The records are to be repeated exactly, and any images in them are to be dropped.
START Extracted information
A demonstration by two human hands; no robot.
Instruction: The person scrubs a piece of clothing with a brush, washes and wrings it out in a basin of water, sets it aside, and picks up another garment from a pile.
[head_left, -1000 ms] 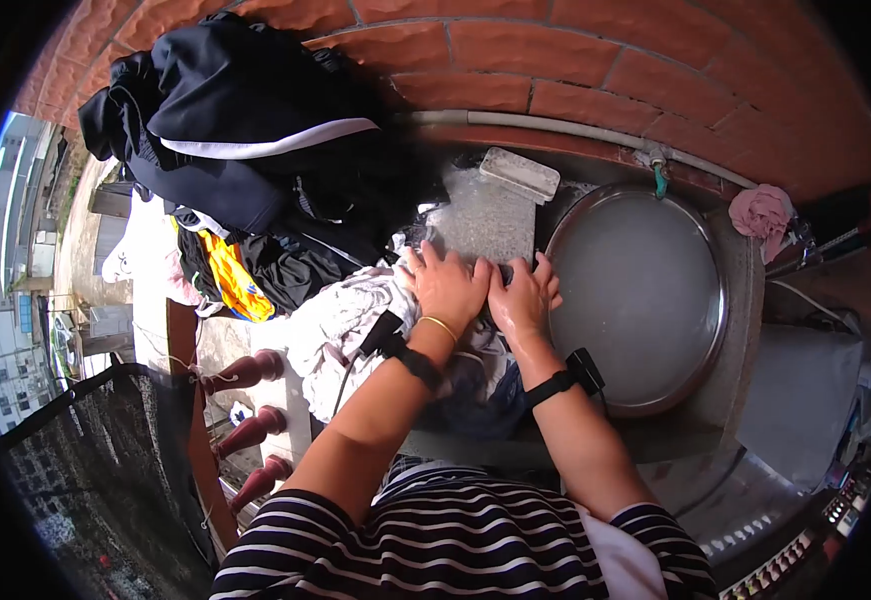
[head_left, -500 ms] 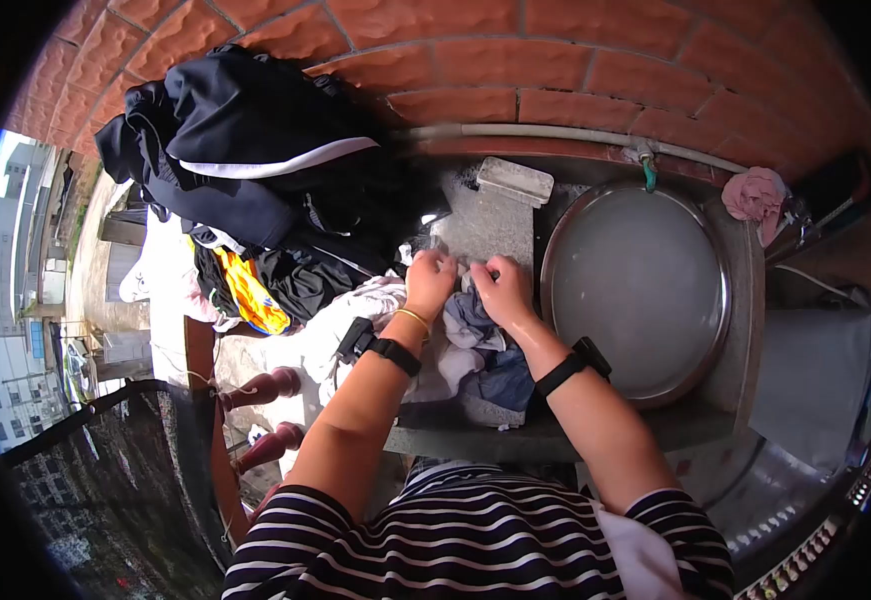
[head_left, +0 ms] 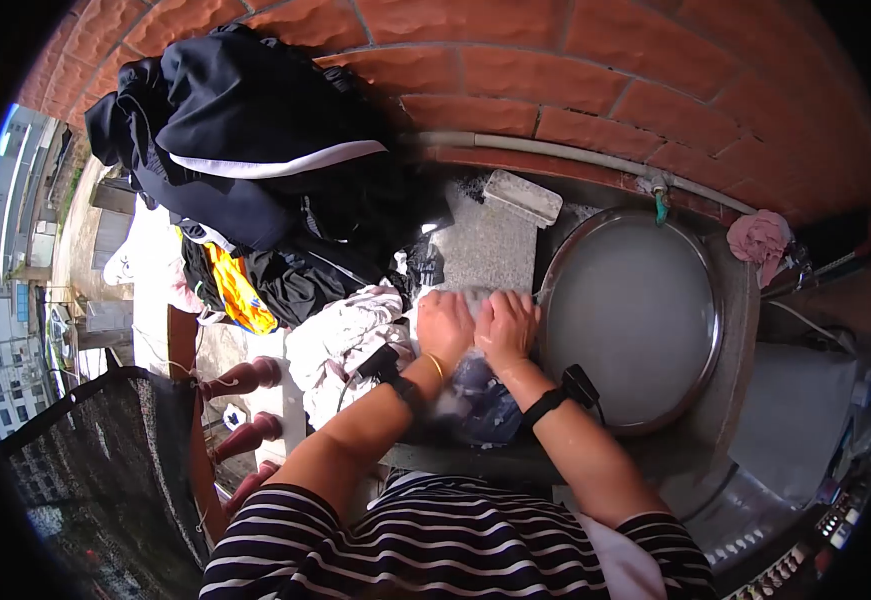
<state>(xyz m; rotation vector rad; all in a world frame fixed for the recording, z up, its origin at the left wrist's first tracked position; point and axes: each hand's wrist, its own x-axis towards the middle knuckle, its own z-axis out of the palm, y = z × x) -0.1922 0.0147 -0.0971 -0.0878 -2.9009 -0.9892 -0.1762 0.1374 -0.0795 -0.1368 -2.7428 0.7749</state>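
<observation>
A wet grey, white and dark blue garment [head_left: 473, 395] lies bunched on a rough stone slab [head_left: 485, 252] in front of me. My left hand [head_left: 445, 325] is closed on its upper part, knuckles up. Close beside it on the right, my right hand [head_left: 507, 325] also grips the cloth, fingers curled down. The fabric under both palms is hidden. Left of my left hand sits a heap of white clothes [head_left: 340, 335]. To the right of my right hand stands a round metal basin [head_left: 720, 345] holding cloudy water.
Dark clothes [head_left: 245, 120] are piled at the back left, above a yellow-and-black garment [head_left: 235, 290]. A pale rectangular block [head_left: 522, 198] rests at the slab's far edge. Behind the basin is a green-ended tap [head_left: 661, 205], with a pink cloth [head_left: 758, 237] at right. Red balusters [head_left: 245, 378] stand left.
Both hands have come down toward me and pressed flatter onto the garment. The garment's lower part has shifted and looks blurred. The camera view has tilted slightly.
</observation>
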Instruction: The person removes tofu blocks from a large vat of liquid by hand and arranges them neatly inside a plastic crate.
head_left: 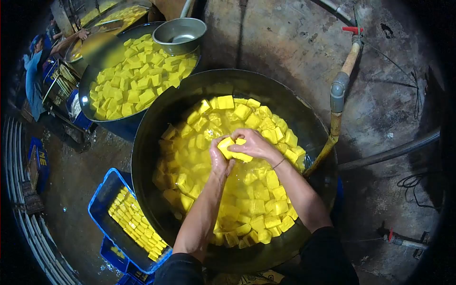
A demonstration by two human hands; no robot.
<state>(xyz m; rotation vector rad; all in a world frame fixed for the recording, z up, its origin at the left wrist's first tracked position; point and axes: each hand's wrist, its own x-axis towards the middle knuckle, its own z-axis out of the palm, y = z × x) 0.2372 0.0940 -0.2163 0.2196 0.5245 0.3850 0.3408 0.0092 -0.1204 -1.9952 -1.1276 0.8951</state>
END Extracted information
• **Written solution**
A demonstration by two human hands; no robot.
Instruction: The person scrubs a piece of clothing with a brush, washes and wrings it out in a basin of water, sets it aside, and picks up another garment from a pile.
[head_left, -1000 ms] 
[head_left, -500 ms] 
[head_left, +0 ms] 
<state>(xyz m; rotation vector rad; all in a world frame fixed for the recording, z up, its origin at the left wrist's first tracked position; point and axes: each hand's wrist, its own x-axis towards the middle knuckle, its own z-axis out of the palm, y = z × x) -0.1922 0.0147 -0.0971 -0.0878 -2.9009 -0.9892 -0.1762 0.1374 -0.0795 -0.1368 -2.7428 0.7749</state>
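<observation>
A wet grey, white and dark blue garment [head_left: 473, 395] lies bunched on a rough stone slab [head_left: 485, 252] in front of me. My left hand [head_left: 445, 325] is closed on its upper part, knuckles up. Close beside it on the right, my right hand [head_left: 507, 325] also grips the cloth, fingers curled down. The fabric under both palms is hidden. Left of my left hand sits a heap of white clothes [head_left: 340, 335]. To the right of my right hand stands a round metal basin [head_left: 720, 345] holding cloudy water.
Dark clothes [head_left: 245, 120] are piled at the back left, above a yellow-and-black garment [head_left: 235, 290]. A pale rectangular block [head_left: 522, 198] rests at the slab's far edge. Behind the basin is a green-ended tap [head_left: 661, 205], with a pink cloth [head_left: 758, 237] at right. Red balusters [head_left: 245, 378] stand left.
Both hands have come down toward me and pressed flatter onto the garment. The garment's lower part has shifted and looks blurred. The camera view has tilted slightly.
</observation>
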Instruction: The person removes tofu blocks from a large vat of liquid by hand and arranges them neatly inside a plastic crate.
head_left: 
A demonstration by two human hands; no robot.
<state>(xyz m; rotation vector rad; all in a world frame fixed for the recording, z up, its origin at the left wrist's first tracked position; point and axes: each hand's wrist, its own x-axis towards the middle knuckle, its own z-axis out of the palm, y = z × x) 0.2372 0.0940 -0.2163 0.2196 0.5245 0.3850 0.3408 0.0092 -0.1204 -1.9952 -1.1276 0.8951</state>

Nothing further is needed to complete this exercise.